Doch aufgeben wollen die beiden nicht, im Gegenteil. Sie ziehen am Buttermarkt einfach ein paar Meter weiter an die Ecke Salzgasse. „Die paar Meter machen es aus. Hier ist die Passanten-Frequenz 95 Prozent höher“, sagt Kracht.
Die Salzgasse sei eine der Hauptlaufstrecken der Touristen. In den Räumen mit den schönen geschwungenen Fenstern und der prächtigen Holzempore war lange ein Bernsteinschmuck-Laden. Der brannte Weihnachten aus und die Besitzerin wollte nicht noch einmal von vorne anfangen. Köhler und Kracht griffen zu. Der Vermieter sei glücklich. Eine Döner-Bude habe er auf keinen Fall hier haben wollen.

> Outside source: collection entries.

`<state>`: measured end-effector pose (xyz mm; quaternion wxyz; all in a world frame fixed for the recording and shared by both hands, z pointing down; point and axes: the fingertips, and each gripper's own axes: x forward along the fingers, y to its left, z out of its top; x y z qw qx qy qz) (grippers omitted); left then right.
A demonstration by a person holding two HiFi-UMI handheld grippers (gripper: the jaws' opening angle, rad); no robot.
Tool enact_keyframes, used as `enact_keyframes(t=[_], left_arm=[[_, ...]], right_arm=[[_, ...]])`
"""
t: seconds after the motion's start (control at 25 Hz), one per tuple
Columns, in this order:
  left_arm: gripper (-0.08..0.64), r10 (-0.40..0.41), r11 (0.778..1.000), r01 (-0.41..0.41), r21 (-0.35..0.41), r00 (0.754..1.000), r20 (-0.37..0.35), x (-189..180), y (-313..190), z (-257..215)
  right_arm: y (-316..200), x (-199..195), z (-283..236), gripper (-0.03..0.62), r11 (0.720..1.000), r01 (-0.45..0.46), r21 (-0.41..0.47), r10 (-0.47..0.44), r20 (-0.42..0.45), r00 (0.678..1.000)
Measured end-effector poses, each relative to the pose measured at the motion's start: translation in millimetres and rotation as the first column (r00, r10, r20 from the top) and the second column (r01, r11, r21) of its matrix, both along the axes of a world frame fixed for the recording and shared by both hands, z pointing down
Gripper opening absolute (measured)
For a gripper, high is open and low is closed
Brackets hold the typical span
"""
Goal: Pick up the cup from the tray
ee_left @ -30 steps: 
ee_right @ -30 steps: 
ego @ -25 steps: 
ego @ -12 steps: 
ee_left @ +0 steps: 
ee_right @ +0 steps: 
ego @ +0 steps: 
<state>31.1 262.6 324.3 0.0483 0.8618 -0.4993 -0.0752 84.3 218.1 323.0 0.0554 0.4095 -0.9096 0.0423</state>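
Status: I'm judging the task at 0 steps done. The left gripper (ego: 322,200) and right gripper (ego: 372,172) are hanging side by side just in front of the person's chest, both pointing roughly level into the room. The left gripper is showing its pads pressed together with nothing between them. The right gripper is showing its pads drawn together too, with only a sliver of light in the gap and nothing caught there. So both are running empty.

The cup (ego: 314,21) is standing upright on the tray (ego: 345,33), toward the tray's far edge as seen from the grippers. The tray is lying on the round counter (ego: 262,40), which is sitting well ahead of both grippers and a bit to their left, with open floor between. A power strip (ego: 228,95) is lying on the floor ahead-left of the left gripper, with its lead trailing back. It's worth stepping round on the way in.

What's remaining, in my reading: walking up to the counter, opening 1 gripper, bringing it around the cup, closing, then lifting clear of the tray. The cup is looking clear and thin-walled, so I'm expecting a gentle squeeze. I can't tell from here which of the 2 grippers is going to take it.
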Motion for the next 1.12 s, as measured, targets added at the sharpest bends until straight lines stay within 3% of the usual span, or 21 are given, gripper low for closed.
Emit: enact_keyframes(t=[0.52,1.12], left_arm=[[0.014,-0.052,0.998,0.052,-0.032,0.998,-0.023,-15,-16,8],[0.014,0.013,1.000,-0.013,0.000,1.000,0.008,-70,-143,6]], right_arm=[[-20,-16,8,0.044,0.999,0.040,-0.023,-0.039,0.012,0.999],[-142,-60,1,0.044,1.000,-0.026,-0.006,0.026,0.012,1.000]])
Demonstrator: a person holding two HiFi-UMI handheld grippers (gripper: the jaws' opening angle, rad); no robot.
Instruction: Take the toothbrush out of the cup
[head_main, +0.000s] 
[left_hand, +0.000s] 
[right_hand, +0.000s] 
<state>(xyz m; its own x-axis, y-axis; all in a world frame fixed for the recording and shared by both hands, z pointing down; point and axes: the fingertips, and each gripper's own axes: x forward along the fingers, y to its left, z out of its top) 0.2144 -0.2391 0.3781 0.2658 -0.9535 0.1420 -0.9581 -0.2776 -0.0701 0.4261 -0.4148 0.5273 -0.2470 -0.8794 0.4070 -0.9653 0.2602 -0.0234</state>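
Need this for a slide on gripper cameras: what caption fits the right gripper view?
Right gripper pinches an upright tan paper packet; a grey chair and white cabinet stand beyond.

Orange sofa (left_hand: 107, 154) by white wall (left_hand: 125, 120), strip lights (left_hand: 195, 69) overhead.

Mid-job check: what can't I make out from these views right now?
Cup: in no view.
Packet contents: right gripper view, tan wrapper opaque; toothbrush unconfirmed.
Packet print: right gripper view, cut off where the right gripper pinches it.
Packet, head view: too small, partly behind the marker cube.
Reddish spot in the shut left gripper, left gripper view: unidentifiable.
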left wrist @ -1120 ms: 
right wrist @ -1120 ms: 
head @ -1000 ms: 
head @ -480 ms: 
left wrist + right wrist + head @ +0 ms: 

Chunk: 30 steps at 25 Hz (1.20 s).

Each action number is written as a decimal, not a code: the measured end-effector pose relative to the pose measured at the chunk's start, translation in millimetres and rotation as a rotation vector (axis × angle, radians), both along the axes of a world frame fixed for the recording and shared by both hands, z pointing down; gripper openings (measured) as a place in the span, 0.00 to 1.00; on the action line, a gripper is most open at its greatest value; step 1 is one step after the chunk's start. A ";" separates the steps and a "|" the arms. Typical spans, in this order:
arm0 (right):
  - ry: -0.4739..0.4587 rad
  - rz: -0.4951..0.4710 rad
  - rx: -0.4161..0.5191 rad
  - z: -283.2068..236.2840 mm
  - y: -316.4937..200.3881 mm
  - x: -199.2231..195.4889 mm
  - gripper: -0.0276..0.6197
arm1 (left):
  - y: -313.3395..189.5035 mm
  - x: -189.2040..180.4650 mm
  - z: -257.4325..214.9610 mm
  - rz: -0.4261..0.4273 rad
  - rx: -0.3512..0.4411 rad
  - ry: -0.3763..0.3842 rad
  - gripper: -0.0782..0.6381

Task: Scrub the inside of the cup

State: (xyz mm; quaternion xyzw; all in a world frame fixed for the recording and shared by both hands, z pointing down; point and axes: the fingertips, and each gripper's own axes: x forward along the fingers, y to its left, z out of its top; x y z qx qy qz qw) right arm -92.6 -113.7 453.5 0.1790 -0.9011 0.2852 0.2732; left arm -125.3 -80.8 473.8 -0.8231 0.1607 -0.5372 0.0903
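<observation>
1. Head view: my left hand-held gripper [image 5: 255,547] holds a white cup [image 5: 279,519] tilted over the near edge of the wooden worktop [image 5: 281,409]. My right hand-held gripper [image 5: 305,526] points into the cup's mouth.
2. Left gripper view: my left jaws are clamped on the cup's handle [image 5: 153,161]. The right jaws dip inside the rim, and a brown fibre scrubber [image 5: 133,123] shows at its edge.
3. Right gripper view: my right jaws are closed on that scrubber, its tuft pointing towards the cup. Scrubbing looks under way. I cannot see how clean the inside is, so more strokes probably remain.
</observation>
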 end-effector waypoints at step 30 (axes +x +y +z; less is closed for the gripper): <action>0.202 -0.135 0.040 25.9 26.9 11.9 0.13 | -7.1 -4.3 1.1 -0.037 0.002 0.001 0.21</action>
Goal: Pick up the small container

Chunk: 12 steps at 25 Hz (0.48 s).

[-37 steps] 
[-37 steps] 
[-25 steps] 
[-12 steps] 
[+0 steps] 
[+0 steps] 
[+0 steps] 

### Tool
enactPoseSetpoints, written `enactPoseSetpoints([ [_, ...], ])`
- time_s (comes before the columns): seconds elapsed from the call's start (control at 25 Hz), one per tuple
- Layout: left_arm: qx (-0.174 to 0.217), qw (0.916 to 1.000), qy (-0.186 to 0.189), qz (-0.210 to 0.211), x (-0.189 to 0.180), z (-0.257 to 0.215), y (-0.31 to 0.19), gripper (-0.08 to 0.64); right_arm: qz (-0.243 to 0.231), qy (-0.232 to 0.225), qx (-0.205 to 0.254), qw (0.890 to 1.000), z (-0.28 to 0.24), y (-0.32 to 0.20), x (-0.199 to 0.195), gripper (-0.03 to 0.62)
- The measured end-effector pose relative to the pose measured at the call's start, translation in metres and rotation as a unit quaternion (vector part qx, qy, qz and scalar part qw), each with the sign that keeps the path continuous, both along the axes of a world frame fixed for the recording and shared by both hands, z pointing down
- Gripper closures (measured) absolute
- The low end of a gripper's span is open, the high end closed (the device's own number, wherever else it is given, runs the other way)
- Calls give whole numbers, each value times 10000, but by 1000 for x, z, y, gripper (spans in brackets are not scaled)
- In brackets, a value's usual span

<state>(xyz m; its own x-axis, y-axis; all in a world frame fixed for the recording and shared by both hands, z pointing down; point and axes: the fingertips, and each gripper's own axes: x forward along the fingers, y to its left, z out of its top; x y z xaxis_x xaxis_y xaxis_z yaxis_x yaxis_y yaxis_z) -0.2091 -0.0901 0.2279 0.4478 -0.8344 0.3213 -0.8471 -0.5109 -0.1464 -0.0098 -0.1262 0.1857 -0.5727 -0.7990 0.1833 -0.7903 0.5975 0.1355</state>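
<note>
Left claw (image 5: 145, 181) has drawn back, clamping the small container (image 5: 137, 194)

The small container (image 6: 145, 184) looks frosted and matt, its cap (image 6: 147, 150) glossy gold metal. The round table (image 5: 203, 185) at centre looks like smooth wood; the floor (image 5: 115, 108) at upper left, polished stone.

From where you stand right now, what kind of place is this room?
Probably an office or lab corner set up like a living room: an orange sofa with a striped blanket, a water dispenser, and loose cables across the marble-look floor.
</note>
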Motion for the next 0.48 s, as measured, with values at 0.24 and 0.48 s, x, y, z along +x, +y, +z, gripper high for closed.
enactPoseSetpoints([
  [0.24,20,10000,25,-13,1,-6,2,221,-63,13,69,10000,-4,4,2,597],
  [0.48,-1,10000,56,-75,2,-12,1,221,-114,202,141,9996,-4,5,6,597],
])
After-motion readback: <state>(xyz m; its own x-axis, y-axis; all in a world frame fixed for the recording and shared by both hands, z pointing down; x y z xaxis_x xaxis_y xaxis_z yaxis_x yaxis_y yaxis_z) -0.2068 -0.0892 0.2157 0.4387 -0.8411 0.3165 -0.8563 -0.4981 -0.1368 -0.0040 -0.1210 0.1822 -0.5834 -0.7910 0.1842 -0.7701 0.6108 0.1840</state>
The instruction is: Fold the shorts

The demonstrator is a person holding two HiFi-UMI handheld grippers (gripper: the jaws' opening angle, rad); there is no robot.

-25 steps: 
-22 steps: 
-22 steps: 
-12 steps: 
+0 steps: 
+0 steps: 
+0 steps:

Der bisherige Laden wird dann nur noch für Veranstaltungen genutzt, in dem neuen wollen sie ein Kaffee-Museum einrichten – wohl wissend, dass „Museum“ ein großes Wort ist. Sie werden historische Kaffeemühlen ausstellen und die Geschichte des Kaffees darstellen. Und natürlich Kaffee verkaufen. Am 1. Oktober soll die Eröffnung stattfinden. „Die Altstadt ist ein guter Standort, das Potenzial ist da. Man muss nur ein paar Tricks anwenden.“
Christian Kremer wird noch bis Ende Oktober süße Andenken an Köln verkaufen. Der Renner sind die Kölsch-Gläser, die mit bierfarbenen Zitronen-Fruchtgummis gefüllt sind. Danach will er auch das Inventar seines Traumes verkaufen.